What is needed ▸ Please transcribe only the lines from the one holding "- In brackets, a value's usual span" through the final line of the data, both included, with no pictures.

Information shown ▸
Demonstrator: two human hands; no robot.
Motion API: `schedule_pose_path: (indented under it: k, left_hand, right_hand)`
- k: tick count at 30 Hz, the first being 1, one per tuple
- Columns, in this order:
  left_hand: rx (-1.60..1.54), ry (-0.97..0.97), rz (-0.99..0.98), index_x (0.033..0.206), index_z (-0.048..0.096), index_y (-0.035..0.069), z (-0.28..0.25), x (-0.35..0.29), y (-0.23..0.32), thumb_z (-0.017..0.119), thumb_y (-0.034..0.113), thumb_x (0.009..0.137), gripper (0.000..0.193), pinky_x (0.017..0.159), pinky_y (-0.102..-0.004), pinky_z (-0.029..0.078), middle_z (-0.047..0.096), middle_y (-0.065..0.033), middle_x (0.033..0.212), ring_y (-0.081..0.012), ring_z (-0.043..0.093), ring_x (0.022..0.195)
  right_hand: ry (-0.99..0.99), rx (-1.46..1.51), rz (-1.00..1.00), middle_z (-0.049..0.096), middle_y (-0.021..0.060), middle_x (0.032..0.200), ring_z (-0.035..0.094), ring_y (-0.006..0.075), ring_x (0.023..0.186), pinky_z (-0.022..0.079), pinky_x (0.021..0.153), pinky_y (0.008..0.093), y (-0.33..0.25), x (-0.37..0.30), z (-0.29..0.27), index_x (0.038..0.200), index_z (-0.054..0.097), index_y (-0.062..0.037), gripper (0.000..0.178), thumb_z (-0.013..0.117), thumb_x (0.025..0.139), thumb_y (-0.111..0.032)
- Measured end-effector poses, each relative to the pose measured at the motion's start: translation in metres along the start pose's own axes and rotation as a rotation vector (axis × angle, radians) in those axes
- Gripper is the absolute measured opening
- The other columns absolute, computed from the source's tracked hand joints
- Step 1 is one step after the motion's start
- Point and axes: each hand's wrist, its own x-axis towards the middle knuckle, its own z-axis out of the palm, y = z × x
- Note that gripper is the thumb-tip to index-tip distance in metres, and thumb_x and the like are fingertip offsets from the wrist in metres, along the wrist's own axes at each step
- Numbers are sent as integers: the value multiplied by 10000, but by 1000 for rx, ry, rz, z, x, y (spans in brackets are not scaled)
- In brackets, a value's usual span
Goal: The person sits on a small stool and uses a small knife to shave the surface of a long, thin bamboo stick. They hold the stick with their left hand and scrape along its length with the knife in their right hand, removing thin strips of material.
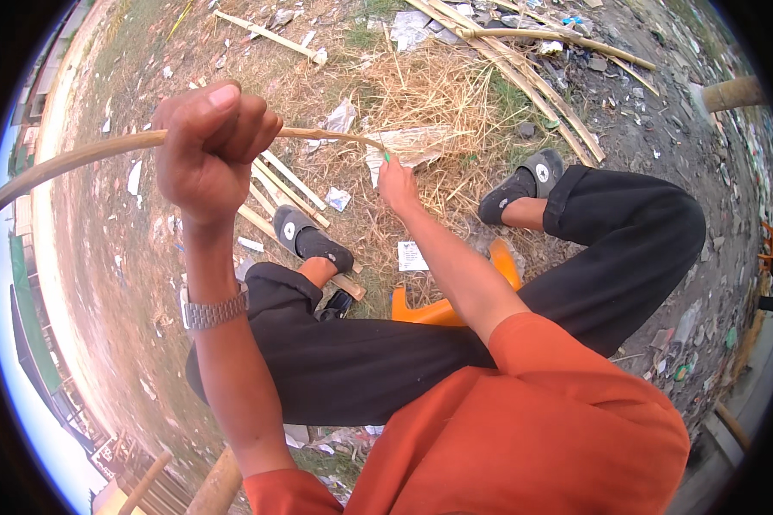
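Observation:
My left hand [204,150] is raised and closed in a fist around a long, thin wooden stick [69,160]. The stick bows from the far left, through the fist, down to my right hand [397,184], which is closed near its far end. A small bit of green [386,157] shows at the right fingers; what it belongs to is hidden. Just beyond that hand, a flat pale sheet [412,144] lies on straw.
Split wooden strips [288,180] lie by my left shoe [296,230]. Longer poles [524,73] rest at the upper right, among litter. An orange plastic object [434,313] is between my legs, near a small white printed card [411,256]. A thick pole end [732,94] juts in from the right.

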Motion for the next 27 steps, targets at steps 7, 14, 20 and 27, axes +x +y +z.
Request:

Solution to the problem ▸
- In brackets, a value's usual span
Goal: The person sits on a small stool and uses a small knife to shave the surface of a long, thin bamboo stick. They hold the stick with their left hand and scrape along its length with the knife in their right hand, removing thin strips of material.
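Observation:
My left hand [204,150] is raised and closed in a fist around a long, thin wooden stick [69,160]. The stick bows from the far left, through the fist, down to my right hand [397,184], which is closed near its far end. A small bit of green [386,157] shows at the right fingers; what it belongs to is hidden. Just beyond that hand, a flat pale sheet [412,144] lies on straw.
Split wooden strips [288,180] lie by my left shoe [296,230]. Longer poles [524,73] rest at the upper right, among litter. An orange plastic object [434,313] is between my legs, near a small white printed card [411,256]. A thick pole end [732,94] juts in from the right.
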
Motion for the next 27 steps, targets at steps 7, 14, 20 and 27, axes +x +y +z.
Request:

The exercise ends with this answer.